I disagree with my PI. I know I have not contaminated my samples - at least, if they are contaminated, it is not due to dirty pipette tips or leaving the tubes open. I close everything immediately after I use it and am very careful to change tips every time I add something to the master mix.
Could I have contamination in my buffer/dNTP/Taq/MgCl2/primers and still get a clean negative control?
I am at my wits end. I don't know why one set of primers gives me an amplicon and another doesn't. I feel like I have tried everything. I clean my pipettes before I use them, I change my dH2O, I make new primer dilutions and new DNA dilutions everytime I start a new run. My PI wants me to even clean the PCR machine. How am I supposed to do that, Q-Tips dipped in 70% ethanol? I don't think the contamination is coming from the machine - the tubes are never open while inside.
I need help!
I have a question, Is you old primers that you inherited different from your new primers.
What I am trying to ask is are oligonucleotide sequence of your old primers different from the new primers?
If the sequence are different then their sensitivity can be different. Some primer pairs do primer better then others.
My suggestion is take everything that you have and throw it into the bin. Start fresh, make new primer dilutions (I hope you have been very careful with the master primer stocks), new Taq, new buffer, new MgCl2. (thus the importance of making small aliquote)

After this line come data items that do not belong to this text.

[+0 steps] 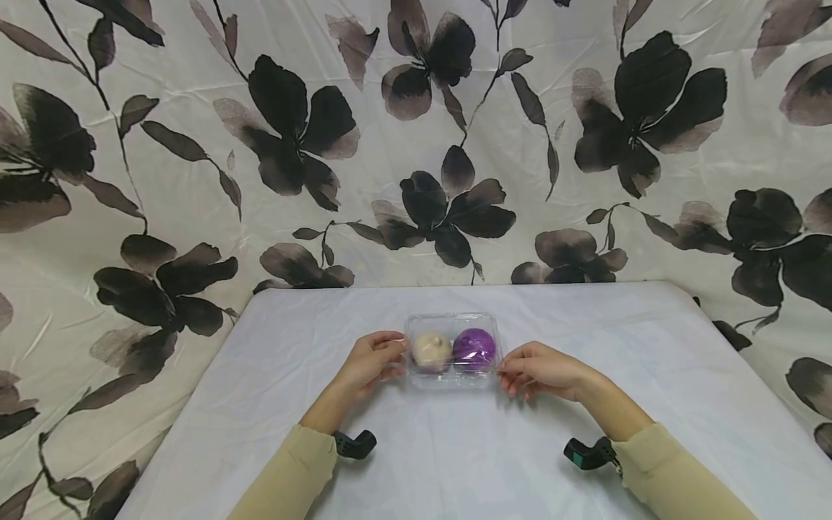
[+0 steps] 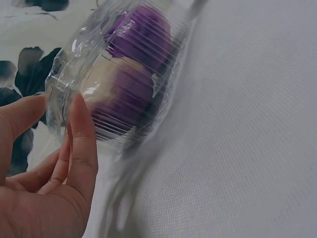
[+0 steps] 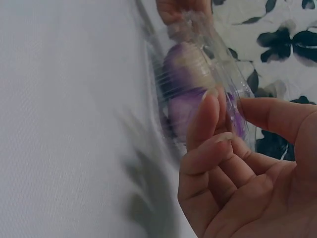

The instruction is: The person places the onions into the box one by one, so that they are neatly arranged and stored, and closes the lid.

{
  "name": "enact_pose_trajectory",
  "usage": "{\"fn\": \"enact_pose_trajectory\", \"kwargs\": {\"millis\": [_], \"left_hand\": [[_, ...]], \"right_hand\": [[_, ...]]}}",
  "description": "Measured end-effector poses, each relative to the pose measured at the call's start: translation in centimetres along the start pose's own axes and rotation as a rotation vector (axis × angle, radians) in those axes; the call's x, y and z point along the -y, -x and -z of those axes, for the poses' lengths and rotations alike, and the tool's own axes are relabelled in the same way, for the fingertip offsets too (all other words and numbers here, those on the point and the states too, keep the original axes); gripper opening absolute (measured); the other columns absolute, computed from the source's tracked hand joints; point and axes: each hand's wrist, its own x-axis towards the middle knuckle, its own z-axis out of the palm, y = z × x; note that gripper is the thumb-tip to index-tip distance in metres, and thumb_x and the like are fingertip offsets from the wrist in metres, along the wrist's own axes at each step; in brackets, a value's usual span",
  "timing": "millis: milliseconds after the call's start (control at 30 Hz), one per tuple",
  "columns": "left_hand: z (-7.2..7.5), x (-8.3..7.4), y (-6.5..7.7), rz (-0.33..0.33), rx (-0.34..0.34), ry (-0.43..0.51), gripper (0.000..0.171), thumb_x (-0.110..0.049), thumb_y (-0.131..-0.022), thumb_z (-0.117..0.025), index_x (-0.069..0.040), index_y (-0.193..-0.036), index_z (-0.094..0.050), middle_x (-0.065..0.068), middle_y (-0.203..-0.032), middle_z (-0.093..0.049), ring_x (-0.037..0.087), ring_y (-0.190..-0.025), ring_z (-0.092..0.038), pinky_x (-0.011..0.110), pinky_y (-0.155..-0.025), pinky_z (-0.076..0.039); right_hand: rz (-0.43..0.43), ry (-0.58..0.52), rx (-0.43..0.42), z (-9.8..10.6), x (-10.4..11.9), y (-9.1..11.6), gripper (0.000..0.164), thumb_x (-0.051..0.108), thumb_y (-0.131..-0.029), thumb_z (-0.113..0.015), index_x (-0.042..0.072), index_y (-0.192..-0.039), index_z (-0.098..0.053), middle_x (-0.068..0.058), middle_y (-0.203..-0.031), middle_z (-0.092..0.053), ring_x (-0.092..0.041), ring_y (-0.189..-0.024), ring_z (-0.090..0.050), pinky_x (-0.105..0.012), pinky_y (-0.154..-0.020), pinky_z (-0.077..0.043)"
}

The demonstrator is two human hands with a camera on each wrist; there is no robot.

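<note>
A clear plastic clamshell box (image 1: pixel 453 383) is held between both hands over the white-covered table. Inside it lie two round, vegetable-like things side by side. The left one (image 1: pixel 431 352) looks cream from above and purple lower down in the left wrist view; the right one (image 1: pixel 474 349) is glossy purple. My left hand (image 1: pixel 373 360) pinches the box's left edge between thumb and fingers. At the opposite edge, my right hand (image 1: pixel 542 370) pinches the rim with thumb and index finger (image 3: pixel 204 116), its other fingers curled below.
A white cloth covers the table (image 1: pixel 448 462), whose far edge meets a hanging floral curtain (image 1: pixel 448 130). Black wrist cameras (image 1: pixel 355 444) sit at both sleeve cuffs, and the sleeves (image 1: pixel 676 473) are pale yellow-green.
</note>
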Motion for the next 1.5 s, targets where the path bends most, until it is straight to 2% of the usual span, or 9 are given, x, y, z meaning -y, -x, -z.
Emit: {"fn": "enact_pose_trajectory", "kwargs": {"millis": [133, 300, 367, 600, 767, 1100, 1500], "left_hand": [[0.0, 0.2, -0.1, 0.007, 0.003, -0.010, 0.039, -0.010, -0.098, -0.067, 0.006, -0.132, -0.056, 0.006, -0.101, -0.069, 0.016, -0.085, -0.062, 0.027, -0.069, -0.060], [0.3, 0.4, 0.4, 0.018, 0.027, -0.044, 0.041, -0.015, -0.102, -0.063, 0.004, -0.137, -0.053, 0.013, -0.110, -0.067, 0.017, -0.086, -0.065, 0.029, -0.071, -0.060], [0.6, 0.5, 0.7, 0.028, 0.068, -0.064, 0.042, -0.017, -0.103, -0.061, 0.003, -0.140, -0.051, 0.013, -0.111, -0.065, 0.017, -0.087, -0.064, 0.032, -0.072, -0.061], [1.7, 0.3, 1.8, 0.042, 0.262, -0.135, 0.054, -0.017, -0.103, -0.062, 0.003, -0.147, -0.040, 0.009, -0.100, -0.067, 0.017, -0.083, -0.065, 0.036, -0.073, -0.061], [2.0, 0.0, 2.2, 0.045, 0.330, -0.161, 0.058, -0.014, -0.100, -0.064, 0.001, -0.150, -0.037, 0.014, -0.103, -0.072, 0.019, -0.082, -0.067, 0.035, -0.073, -0.061], [1.5, 0.0, 2.5, 0.047, 0.299, -0.111, 0.062, -0.005, -0.098, -0.061, 0.004, -0.151, -0.031, 0.018, -0.103, -0.074, 0.018, -0.086, -0.071, 0.036, -0.080, -0.062], [1.3, 0.1, 2.5, 0.054, 0.329, -0.023, 0.062, 0.000, -0.097, -0.061, 0.004, -0.151, -0.030, 0.015, -0.098, -0.073, 0.019, -0.086, -0.073, 0.036, -0.084, -0.061]], "right_hand": [[-0.003, -0.012, 0.010, -0.1, 0.0, 0.0, 0.030, 0.017, -0.104, -0.056, -0.012, -0.107, -0.065, -0.005, -0.084, -0.068, -0.014, -0.071, -0.062, -0.024, -0.059, -0.047], [0.001, -0.012, 0.026, -0.1, 0.1, 0.2, 0.030, 0.019, -0.104, -0.056, -0.010, -0.106, -0.065, -0.003, -0.083, -0.067, -0.012, -0.070, -0.062, -0.023, -0.058, -0.046], [-0.002, -0.015, 0.019, -0.2, 0.2, 0.2, 0.030, 0.019, -0.104, -0.057, -0.010, -0.106, -0.066, -0.003, -0.083, -0.067, -0.012, -0.070, -0.062, -0.023, -0.058, -0.047], [0.002, -0.012, -0.010, -0.2, 0.4, 0.4, 0.029, 0.019, -0.104, -0.057, -0.009, -0.108, -0.065, -0.004, -0.084, -0.066, -0.014, -0.071, -0.062, -0.024, -0.058, -0.048], [-0.001, -0.012, -0.020, -0.3, 0.4, 0.4, 0.029, 0.019, -0.104, -0.056, -0.009, -0.108, -0.065, -0.005, -0.084, -0.066, -0.014, -0.071, -0.062, -0.024, -0.058, -0.048], [0.008, -0.011, -0.005, -0.4, 0.5, 0.4, 0.027, 0.018, -0.104, -0.057, -0.008, -0.104, -0.065, -0.004, -0.083, -0.066, -0.013, -0.070, -0.060, -0.023, -0.056, -0.045], [0.045, 0.012, 0.063, -0.2, 0.5, 0.2, 0.027, 0.014, -0.106, -0.054, -0.008, -0.094, -0.064, -0.004, -0.079, -0.063, -0.009, -0.063, -0.053, -0.020, -0.051, -0.039]]}}
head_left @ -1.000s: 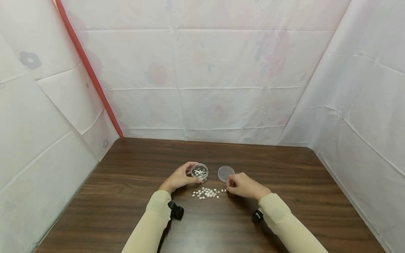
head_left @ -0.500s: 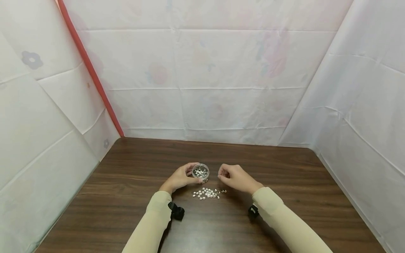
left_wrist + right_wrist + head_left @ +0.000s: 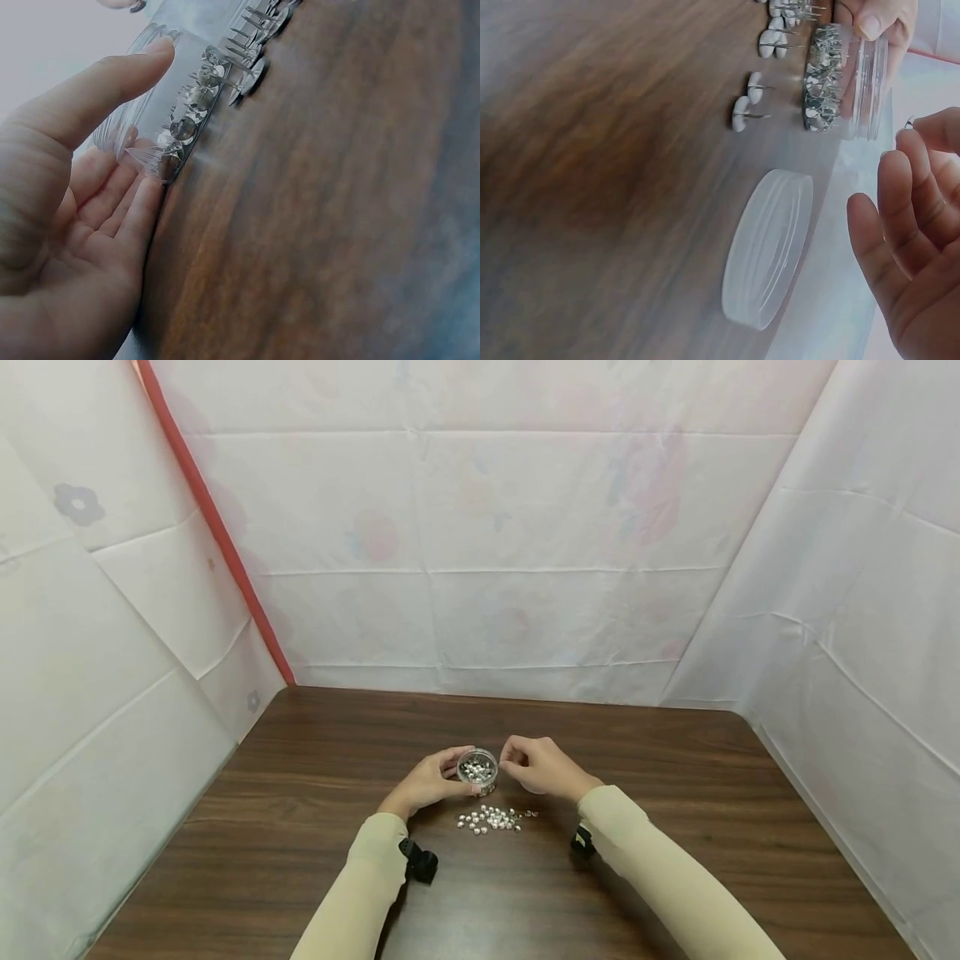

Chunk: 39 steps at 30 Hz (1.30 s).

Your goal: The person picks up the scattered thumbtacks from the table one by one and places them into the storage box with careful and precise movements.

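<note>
My left hand grips a clear round plastic jar, thumb on the near side and fingers round the far side. Silver thumbtacks fill the lower part of the jar, which stands upright on the table. At the jar's right, my right hand pinches one thumbtack between thumb and index finger, close to the rim. Loose thumbtacks lie in front of the jar, points up in the wrist views. A clear lid rests on the table below my right hand; that hand hides it in the head view.
The dark wood-grain table has rounded far corners. White printed cloth hangs behind it and along both sides. A red strip runs down the left back corner.
My right hand has moved from the loose thumbtacks up and left to the jar's rim, carrying a thumbtack and covering the lid in the head view. My left hand stays on the jar.
</note>
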Available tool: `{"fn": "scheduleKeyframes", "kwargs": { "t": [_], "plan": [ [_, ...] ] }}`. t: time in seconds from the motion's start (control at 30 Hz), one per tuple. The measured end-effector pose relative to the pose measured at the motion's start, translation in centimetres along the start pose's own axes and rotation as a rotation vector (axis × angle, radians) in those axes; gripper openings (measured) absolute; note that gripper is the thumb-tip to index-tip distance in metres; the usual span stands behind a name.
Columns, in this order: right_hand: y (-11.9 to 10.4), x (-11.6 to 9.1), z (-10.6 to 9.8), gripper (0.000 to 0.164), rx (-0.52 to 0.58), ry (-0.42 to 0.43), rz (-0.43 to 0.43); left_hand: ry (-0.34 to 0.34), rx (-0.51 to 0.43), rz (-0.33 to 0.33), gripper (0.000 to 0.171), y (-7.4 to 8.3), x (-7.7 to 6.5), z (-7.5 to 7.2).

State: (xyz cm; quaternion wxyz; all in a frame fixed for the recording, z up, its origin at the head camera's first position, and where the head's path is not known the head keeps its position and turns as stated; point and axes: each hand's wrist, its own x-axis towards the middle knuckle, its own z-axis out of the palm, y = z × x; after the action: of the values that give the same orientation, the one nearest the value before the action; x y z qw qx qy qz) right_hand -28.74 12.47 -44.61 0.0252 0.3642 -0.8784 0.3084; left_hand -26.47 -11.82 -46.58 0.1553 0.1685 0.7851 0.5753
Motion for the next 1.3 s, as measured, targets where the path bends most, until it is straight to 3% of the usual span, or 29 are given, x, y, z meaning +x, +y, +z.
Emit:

1 . Are you absolutely sure your WT samples aren't Exp samples, the transformants? Could there be a mix up? (Just checking... best to cover the basics)
2. The old primers that you have inherited, could they be contaminated? Could the main stock be contaminated?
3. Or worst yet, it may also be possible that your genomic template is actually contaminated. Did you process your Wild type and experimentals at the same time? Could there be any contect the bacterial gene, which I assume was put into a plasmid first.
What I am trying to ask is are oligonucleotide sequence of your old primers different from the new primers?
If the sequence are different then their sensitivity can be different. Some primer pairs do primer better then others.
My suggestion is take everything that you have and throw it into the bin. Start fresh, make new primer dilutions (I hope you have been very careful with the master primer stocks), new Taq, new buffer, new MgCl2. (thus the importance of making small aliquote)
1 . Are you absolutely sure your WT samples aren't Exp samples, the transformants? Could there be a mix up? (Just checking... best to cover the basics)
2. The old primers that you have inherited, could they be contaminated? Could the main stock be contaminated?
3. Or worst yet, it may also be possible that your genomic template is actually contaminated. Did you process your Wild type and experimentals at the same time? Could there be any contect the bacterial gene, which I assume was put into a plasmid first.
So my old primers are different from my new primers, they produce different amplicons that are about 20-30 bps apart.
I've tried to start fresh many times and get the same results. I am going to be trying that again soon, I'm waiting on orders to come in.
For your questions:
* Yes; we began to suspect that some of the WT samples I inherited may not have been true WT samples, so I have taken new samples from true WTs. Still get a band with the old primers and nothing with the new.
* I have ordered new batches of the old primers, but it is possible that they may be contaminated by now, I guess. But the negative control comes out clean.
* For this question, I assume you mean did I purfiy the DNA of the WT and exp. samples at the same time? If so, then no, with the samples I am using now, they were purified separately. However, I do run the samples at the same time when I run the PCR. As for the contact to the bacterial gene, I don't think the samples have come in contact. I keep my tubes closed until I need them and I don't use the same tips twice. My positive control comes from bacterial gene, but this has been made for a long time. The experimental samples, I believe, may have had the gene inserted via a plasma, but I don't know, this was done before I got here.